# [Requirement]
Line count for the string "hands": give the number of lines in the data below that contain it, and nothing more.

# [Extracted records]
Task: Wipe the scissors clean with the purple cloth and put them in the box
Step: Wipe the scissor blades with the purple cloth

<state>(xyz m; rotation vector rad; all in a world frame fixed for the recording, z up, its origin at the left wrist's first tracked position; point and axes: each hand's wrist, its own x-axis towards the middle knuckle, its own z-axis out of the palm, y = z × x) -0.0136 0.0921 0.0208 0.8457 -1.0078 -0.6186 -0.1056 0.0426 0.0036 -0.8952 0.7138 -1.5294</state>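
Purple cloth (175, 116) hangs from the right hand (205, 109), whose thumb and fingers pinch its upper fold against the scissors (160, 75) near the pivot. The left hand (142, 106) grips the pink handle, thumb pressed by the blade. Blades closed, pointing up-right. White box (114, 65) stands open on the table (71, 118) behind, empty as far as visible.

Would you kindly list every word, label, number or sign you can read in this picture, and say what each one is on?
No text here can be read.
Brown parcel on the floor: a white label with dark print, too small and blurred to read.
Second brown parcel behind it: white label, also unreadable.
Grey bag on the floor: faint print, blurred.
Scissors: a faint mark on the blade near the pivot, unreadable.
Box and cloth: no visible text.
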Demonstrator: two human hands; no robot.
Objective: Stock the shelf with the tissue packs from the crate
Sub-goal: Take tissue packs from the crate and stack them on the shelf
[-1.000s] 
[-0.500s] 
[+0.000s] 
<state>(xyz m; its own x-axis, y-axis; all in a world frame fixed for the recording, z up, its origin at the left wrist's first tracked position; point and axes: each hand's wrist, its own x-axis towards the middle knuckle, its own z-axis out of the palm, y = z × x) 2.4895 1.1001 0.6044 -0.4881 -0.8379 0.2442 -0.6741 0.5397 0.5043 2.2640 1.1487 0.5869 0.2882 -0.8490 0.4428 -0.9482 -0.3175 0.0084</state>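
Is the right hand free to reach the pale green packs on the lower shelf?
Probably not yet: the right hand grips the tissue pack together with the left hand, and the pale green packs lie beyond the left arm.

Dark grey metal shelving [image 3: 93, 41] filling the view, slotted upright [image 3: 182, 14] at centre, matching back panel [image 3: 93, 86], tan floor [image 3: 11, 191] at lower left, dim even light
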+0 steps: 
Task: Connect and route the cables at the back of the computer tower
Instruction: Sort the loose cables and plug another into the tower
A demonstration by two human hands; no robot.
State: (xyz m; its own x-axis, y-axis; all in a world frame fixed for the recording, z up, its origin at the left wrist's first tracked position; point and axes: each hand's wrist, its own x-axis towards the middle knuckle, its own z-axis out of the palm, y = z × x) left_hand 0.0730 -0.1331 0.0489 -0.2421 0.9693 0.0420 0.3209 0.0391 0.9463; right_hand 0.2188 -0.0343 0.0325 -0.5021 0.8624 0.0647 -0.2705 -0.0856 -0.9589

# [Exercise answer]
2